■ Task to complete: Lift out, unaltered, the lines of the material below between the line holding "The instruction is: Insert" and the line holding "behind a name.", counting both.

____________________

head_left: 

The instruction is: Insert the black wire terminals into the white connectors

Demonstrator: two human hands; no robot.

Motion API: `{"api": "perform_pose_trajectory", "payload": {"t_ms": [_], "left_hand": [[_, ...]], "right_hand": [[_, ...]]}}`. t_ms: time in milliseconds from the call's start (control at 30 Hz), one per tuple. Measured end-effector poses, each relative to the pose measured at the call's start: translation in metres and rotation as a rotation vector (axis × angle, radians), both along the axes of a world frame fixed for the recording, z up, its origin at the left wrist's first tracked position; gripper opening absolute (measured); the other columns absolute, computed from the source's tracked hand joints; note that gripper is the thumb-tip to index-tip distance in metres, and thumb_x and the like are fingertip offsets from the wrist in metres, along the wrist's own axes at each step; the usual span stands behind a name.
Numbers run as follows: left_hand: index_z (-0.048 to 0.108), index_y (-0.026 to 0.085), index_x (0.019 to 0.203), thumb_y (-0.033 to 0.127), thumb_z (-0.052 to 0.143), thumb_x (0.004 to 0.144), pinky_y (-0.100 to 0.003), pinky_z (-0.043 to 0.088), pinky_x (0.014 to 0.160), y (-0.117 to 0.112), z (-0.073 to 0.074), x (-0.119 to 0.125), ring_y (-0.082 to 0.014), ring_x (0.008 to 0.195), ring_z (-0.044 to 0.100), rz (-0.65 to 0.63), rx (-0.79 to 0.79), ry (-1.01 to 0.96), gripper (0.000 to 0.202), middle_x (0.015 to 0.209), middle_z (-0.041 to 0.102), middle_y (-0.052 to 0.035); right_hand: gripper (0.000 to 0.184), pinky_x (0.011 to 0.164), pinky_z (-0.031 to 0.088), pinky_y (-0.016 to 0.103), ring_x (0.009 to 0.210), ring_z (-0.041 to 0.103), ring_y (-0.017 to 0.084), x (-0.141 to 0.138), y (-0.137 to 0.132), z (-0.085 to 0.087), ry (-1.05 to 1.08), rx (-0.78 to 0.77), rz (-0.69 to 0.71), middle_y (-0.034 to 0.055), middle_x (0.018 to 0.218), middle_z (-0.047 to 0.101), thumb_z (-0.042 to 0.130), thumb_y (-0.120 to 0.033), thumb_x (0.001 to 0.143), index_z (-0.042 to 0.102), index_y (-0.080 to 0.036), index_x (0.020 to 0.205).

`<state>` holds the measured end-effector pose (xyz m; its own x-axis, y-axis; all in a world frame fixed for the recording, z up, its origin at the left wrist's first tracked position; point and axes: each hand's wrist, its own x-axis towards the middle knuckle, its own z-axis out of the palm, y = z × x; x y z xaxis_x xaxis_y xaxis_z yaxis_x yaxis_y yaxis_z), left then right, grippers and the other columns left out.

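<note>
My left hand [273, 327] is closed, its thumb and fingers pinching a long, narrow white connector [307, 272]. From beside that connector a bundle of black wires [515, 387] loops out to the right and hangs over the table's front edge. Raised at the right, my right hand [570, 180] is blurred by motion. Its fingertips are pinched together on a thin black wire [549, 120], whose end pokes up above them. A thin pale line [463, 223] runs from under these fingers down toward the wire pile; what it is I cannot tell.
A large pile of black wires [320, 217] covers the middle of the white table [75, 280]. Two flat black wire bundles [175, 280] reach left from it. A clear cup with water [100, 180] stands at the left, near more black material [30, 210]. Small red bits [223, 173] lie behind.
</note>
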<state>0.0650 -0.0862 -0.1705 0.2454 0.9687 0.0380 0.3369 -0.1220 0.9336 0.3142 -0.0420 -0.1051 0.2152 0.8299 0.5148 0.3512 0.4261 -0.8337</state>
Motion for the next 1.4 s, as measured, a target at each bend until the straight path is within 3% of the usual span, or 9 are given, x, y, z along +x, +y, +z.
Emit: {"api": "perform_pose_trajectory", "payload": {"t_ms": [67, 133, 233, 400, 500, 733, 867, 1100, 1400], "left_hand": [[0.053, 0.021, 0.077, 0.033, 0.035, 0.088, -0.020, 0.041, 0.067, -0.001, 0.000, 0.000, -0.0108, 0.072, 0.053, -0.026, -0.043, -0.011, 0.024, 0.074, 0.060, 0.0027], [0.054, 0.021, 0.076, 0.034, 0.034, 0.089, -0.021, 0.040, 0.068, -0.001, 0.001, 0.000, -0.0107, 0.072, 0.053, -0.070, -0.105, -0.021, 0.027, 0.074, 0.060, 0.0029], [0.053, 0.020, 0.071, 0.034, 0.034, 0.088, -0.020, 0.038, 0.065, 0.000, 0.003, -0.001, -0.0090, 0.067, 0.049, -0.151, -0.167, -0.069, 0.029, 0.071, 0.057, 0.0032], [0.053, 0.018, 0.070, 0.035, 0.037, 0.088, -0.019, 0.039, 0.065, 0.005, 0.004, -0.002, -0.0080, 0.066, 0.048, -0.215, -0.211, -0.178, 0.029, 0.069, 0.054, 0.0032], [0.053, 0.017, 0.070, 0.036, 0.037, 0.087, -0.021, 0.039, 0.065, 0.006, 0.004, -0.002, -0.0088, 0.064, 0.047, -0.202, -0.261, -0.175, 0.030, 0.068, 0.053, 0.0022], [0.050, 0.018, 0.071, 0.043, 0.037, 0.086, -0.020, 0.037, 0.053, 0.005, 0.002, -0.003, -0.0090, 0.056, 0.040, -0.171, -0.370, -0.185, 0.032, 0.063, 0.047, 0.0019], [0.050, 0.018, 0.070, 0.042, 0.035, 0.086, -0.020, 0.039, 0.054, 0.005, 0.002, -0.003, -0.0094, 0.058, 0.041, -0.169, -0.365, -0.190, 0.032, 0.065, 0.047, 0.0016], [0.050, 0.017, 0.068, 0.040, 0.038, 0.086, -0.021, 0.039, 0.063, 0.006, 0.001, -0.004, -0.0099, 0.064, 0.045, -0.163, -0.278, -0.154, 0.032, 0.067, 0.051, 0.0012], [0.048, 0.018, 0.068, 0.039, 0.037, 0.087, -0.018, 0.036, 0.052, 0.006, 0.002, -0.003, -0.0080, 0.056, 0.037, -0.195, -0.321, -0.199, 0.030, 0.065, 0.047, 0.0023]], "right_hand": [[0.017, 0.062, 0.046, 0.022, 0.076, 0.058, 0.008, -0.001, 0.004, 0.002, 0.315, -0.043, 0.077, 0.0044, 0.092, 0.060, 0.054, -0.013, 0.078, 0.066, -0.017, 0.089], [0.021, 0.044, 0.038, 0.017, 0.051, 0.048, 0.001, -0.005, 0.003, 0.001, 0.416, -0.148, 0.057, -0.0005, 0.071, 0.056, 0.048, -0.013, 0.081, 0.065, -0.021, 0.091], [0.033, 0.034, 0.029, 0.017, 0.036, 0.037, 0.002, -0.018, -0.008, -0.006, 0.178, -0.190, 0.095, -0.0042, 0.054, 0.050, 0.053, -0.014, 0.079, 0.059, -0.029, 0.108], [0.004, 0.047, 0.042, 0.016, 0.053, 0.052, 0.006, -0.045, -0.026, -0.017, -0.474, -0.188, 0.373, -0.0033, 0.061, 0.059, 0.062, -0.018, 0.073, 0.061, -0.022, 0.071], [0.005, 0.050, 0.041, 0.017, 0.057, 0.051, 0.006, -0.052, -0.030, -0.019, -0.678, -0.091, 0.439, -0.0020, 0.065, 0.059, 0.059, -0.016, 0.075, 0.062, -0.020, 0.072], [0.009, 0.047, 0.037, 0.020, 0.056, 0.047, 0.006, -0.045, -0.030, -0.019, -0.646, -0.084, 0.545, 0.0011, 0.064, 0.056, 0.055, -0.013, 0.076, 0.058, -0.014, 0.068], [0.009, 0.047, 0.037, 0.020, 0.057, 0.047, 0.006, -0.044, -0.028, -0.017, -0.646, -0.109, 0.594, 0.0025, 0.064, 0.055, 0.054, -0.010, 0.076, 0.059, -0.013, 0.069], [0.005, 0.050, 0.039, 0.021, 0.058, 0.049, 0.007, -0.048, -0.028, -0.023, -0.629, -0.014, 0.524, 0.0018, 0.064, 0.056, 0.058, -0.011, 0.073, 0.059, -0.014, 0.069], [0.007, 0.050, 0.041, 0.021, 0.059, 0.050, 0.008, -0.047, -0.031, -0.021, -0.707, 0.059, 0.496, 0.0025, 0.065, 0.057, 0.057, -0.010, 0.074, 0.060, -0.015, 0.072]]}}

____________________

■ Written response:
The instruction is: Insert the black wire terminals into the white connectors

Demonstrator: two human hands; no robot.

Motion API: `{"api": "perform_pose_trajectory", "payload": {"t_ms": [_], "left_hand": [[_, ...]], "right_hand": [[_, ...]]}}`. t_ms: time in milliseconds from the call's start (control at 30 Hz), one per tuple. Measured end-effector poses, each relative to the pose measured at the call's start: translation in metres and rotation as a rotation vector (axis × angle, radians), both along the axes of a world frame fixed for the recording, z up, its origin at the left wrist's first tracked position; gripper opening absolute (measured); the other columns absolute, computed from the source's tracked hand joints; note that gripper is the thumb-tip to index-tip distance in metres, and thumb_x and the like are fingertip offsets from the wrist in metres, along the wrist's own axes at each step; the usual span stands behind a name.

The output is complete as shown.